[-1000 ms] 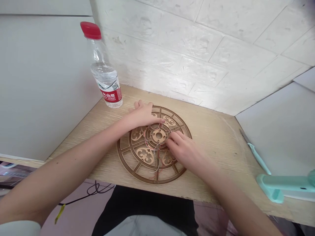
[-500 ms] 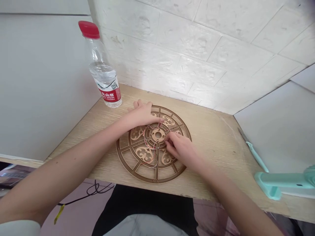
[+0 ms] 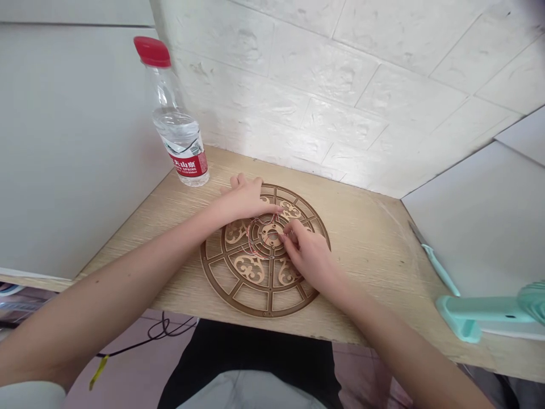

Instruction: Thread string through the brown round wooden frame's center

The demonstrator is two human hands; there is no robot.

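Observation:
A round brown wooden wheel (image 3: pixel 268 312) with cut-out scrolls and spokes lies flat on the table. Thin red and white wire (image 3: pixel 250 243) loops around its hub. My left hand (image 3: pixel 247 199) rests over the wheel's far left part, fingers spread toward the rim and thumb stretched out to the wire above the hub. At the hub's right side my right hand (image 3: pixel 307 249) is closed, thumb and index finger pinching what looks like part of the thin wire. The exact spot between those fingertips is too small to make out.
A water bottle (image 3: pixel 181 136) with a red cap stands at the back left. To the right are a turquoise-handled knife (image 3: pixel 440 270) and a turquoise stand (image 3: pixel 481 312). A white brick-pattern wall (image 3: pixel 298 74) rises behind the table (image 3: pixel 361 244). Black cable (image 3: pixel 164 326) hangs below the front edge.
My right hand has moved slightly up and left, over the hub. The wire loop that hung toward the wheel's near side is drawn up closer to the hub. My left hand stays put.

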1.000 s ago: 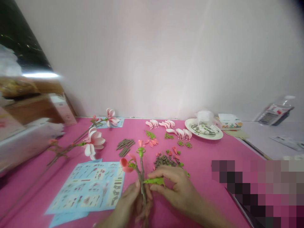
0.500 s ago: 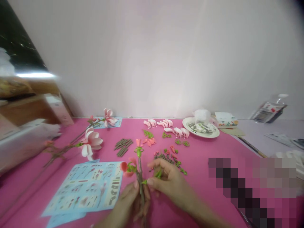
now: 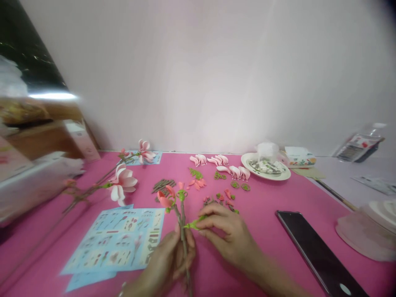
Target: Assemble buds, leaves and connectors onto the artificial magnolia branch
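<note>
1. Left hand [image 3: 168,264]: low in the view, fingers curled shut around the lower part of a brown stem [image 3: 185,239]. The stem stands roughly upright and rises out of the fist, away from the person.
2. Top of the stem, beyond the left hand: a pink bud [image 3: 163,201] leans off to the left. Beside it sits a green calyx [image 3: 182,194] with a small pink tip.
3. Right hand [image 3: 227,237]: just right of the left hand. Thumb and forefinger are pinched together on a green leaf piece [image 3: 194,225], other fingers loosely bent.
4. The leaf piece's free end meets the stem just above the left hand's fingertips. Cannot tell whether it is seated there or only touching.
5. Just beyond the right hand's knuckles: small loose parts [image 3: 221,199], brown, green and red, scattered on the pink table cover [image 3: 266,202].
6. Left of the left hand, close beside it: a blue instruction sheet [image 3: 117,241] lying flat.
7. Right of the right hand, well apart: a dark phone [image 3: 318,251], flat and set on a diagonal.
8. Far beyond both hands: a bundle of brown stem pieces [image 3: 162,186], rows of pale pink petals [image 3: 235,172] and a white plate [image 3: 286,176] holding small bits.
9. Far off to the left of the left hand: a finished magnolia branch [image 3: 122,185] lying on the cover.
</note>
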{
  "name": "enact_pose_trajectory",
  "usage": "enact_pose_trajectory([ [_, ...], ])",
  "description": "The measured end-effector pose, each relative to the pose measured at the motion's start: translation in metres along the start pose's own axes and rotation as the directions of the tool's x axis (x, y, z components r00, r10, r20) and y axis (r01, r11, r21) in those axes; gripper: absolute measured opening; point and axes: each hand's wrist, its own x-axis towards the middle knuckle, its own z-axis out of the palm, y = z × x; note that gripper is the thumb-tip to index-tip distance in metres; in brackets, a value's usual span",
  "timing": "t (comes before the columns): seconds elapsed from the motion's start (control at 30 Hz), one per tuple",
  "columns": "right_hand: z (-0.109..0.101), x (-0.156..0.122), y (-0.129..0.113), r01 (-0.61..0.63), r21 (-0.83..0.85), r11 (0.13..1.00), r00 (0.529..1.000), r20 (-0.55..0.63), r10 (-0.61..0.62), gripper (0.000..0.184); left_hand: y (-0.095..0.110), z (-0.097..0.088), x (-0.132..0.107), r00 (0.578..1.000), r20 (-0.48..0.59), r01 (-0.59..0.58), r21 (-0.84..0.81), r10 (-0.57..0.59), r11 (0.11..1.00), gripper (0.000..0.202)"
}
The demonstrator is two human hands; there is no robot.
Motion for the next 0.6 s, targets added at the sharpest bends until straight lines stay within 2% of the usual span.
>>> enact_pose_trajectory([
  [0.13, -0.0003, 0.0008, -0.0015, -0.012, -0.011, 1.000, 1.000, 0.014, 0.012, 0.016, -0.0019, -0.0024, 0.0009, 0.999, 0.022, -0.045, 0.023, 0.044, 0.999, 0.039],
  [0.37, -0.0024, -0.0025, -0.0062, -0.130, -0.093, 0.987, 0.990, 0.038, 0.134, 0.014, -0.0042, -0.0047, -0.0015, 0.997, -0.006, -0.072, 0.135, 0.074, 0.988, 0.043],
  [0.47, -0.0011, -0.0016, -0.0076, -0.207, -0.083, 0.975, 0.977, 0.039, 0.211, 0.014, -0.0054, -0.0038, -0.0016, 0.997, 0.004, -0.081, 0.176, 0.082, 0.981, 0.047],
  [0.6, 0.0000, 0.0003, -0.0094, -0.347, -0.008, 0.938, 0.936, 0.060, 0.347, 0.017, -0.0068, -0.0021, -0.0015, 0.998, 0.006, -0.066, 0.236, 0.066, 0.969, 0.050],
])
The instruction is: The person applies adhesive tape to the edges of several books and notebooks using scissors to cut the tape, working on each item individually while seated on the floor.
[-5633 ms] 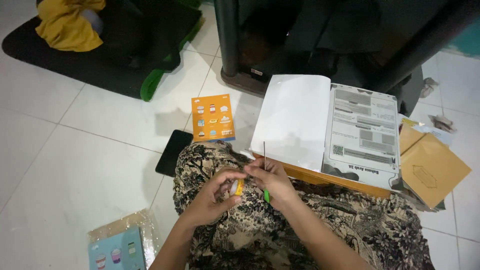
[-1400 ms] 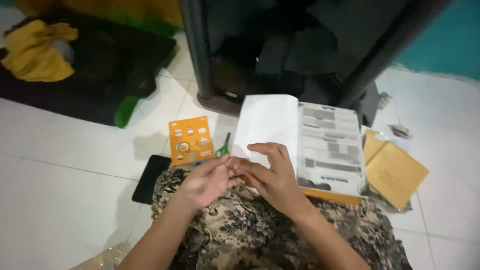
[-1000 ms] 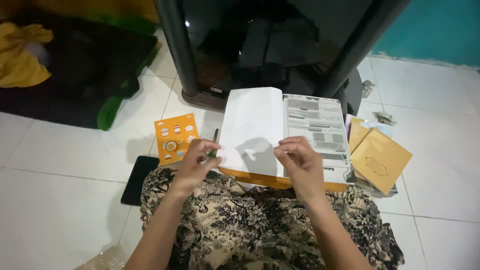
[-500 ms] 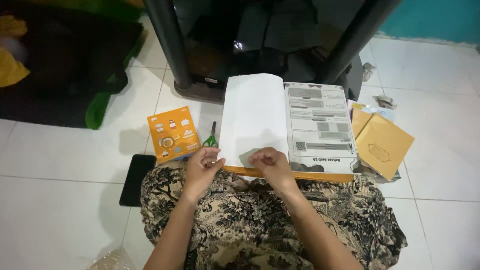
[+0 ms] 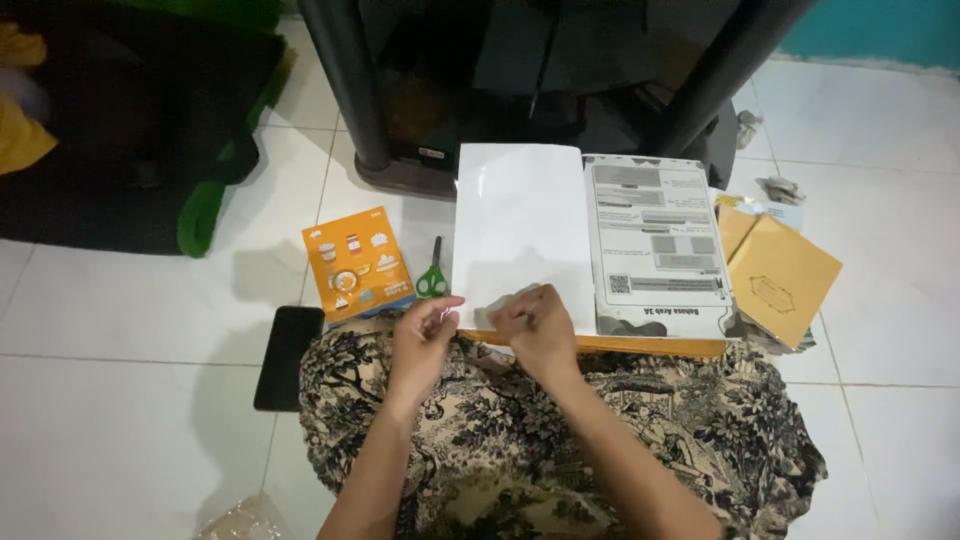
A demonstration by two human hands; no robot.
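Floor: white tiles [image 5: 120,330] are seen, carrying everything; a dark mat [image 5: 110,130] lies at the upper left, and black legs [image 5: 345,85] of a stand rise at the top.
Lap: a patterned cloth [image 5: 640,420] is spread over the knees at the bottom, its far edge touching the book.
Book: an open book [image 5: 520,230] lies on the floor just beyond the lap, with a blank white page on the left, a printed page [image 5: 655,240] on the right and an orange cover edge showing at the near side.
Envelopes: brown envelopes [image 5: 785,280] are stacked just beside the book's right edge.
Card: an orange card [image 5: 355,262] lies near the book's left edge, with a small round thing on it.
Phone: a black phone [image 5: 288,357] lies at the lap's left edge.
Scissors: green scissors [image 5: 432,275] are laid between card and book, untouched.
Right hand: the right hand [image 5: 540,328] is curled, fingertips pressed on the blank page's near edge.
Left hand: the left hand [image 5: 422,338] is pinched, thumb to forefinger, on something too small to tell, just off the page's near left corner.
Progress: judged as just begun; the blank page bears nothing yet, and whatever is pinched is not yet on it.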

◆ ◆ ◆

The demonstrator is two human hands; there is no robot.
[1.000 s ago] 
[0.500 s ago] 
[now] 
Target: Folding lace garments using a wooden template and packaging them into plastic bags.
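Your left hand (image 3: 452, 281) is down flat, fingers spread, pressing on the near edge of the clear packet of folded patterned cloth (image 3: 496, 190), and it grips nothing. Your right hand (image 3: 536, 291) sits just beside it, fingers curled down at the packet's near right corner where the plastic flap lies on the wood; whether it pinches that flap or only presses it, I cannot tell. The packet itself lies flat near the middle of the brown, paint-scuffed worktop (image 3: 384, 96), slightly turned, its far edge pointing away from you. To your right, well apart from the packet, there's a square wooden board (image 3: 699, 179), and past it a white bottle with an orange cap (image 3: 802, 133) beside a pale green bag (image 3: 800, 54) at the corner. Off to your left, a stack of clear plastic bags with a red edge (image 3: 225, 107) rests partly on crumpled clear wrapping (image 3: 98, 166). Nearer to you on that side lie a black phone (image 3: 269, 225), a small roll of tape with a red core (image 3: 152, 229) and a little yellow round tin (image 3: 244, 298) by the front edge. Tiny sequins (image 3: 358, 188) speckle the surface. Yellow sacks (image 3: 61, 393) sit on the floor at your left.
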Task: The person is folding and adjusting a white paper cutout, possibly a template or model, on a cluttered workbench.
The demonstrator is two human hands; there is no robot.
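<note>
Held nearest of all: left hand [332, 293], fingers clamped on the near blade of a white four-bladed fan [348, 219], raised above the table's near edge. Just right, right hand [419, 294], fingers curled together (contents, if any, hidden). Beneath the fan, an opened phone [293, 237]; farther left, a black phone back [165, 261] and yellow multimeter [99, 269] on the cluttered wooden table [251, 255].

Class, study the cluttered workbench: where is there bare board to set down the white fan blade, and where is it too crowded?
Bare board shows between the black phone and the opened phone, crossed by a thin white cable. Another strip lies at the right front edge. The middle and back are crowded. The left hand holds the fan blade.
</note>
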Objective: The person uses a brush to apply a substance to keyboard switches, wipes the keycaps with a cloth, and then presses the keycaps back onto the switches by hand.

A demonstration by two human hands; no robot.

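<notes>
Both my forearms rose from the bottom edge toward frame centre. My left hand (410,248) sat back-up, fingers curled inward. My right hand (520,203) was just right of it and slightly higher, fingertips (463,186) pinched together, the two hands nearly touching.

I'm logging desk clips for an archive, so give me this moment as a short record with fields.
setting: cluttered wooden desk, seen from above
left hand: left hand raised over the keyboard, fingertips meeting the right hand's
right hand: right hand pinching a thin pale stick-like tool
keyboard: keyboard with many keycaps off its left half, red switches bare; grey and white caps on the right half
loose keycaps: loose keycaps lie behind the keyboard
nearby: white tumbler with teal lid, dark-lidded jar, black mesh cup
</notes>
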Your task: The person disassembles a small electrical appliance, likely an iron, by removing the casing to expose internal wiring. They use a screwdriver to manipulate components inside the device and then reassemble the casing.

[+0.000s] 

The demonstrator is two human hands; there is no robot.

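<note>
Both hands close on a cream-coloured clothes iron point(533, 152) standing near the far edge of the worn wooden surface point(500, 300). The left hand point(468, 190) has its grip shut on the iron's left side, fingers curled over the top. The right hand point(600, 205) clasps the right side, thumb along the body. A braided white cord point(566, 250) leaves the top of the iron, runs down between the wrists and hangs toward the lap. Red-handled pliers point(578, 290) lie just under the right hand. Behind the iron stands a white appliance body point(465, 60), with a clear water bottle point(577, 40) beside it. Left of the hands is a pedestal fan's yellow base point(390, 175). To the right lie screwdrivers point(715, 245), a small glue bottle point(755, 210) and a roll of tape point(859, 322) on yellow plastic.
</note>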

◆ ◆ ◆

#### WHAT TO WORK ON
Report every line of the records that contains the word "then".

#### EXERCISE RESPONSE
Objective: The person uses a brush to apply a substance to keyboard switches, wipes the keycaps with a cloth, and then presses the keycaps back onto the switches by hand.
Your task: The person disassembles a small electrical appliance, likely an iron, by removing the casing to expose internal wiring. They use a screwdriver to manipulate components inside the device and then reassemble the casing.

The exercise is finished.